In today's show, Dr. Lisle and Dr. Howk discuss the following: 1. How does withdrawal and Tolerance In drug usage compare to eating foods with addictive properties in terms of trying to quit? For instance, Would planning a strict day and time for a specific portioned unhealthy meal once a week then after get straight back on the wagon aid in keeping tolerance low and cravings at bay? or is complete abstinence the key to lifelong success in ending the addiction? I’ve been trying for about 3 years to be WFPB but I’ve never made it more than 30 days and when I cave into crap foods each time it’s making me doubt I could achieve this success. 2. It seems so far that calorie restriction might not offer the degree of increased longevity benefits for humans as is found in mice and other animals.
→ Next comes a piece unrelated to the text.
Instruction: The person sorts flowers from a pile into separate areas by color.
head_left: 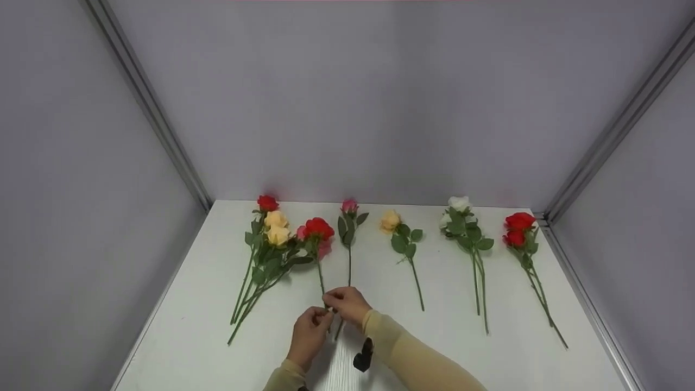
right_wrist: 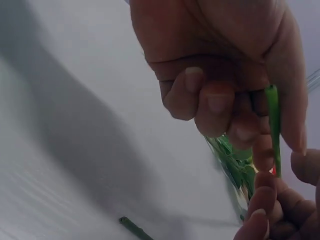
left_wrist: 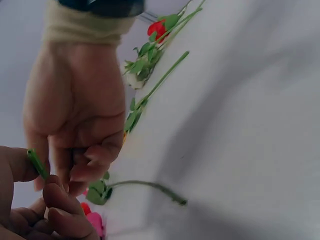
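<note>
A red and pink rose (head_left: 317,229) lies on the white table (head_left: 445,353), its thin green stem (head_left: 321,279) running toward me. Both hands meet at the stem's lower end. My left hand (head_left: 319,317) pinches the stem tip (left_wrist: 37,163) between thumb and fingers. My right hand (head_left: 332,302) curls its fingers round the same stem (right_wrist: 272,125) just above. In the left wrist view my left hand (left_wrist: 42,197) sits bottom left, with the right hand's fingers (left_wrist: 85,170) curled over it. In the right wrist view my right hand (right_wrist: 260,117) fills the top.
Other roses lie in a row: a red and yellow bunch (head_left: 271,228) at left, a pink bud (head_left: 349,206), a peach rose (head_left: 390,220), white roses (head_left: 459,205), red roses (head_left: 518,225). The pink bud's stem (left_wrist: 150,185) lies beside my hands. Grey walls enclose the table.
</note>
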Tool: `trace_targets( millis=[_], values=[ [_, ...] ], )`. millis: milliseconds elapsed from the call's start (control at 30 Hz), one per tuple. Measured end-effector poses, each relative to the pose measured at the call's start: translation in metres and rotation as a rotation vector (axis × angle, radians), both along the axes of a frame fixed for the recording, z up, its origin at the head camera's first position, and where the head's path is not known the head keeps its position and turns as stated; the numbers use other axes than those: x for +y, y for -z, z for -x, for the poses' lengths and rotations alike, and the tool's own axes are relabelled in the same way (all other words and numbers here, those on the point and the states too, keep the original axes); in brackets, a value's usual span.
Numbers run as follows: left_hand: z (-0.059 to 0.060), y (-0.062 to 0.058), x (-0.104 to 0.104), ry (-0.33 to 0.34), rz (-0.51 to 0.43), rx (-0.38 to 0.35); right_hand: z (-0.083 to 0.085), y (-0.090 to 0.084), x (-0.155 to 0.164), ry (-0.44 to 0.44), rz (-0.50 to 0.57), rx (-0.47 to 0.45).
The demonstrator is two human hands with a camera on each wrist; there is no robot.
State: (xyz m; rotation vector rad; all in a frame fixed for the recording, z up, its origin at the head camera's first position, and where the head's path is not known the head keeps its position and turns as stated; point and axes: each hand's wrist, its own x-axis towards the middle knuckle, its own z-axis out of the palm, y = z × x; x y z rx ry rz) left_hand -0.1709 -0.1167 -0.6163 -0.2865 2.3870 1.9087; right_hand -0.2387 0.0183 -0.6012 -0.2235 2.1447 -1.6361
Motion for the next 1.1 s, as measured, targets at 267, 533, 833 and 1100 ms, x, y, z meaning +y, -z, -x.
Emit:
trace_targets(
  millis=[267, 533, 833, 1100],
  values=[
    [-0.004, 0.000, 0.004, 0.044, 0.105, 0.085, 0.003, 0.001, 0.000, 0.021, -0.012, -0.001],
    [0.003, -0.005, -0.032, 0.055, 0.305, 0.230, 0.006, -0.004, 0.016, 0.004, 0.035, -0.008],
    [0.019, 0.000, -0.113, -0.162, 0.818, 0.236, -0.003, -0.047, 0.075, -0.082, -0.021, 0.086],
    [0.027, 0.020, -0.158, -0.159, 0.818, 0.044, -0.010, -0.067, 0.143, -0.079, -0.098, 0.199]
  ],
)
If you took an evolutionary perspective on this, what might you guess could explain why humans don't get quite the boost that other animals do? Do you think humans and perhaps some other animals have physiology that might expect to go hungry fairly often, so it's required for a normal lifespan rather than causing an abnormally longer one? 3. I recently celebrated my 30th birthday during this time, as fun and different as it was, the classic questions have now come to my mind about dating/settling down. I am single, and have not been on a date in 2 years! I know my chances are decreasing by the year of "finding a mate", and I am worried that males will be able to tell I am not as young as is ideal. Is there any way of avoiding this/giving off the illusions/impression that I still have value on the market as much as a twenty something? 4. Is following your lust just another pleasure trap that will leave you dissatisfied long term? Should a person who is not pair bond oriented try to work towards this for long term happiness or is this like trying to change your personality?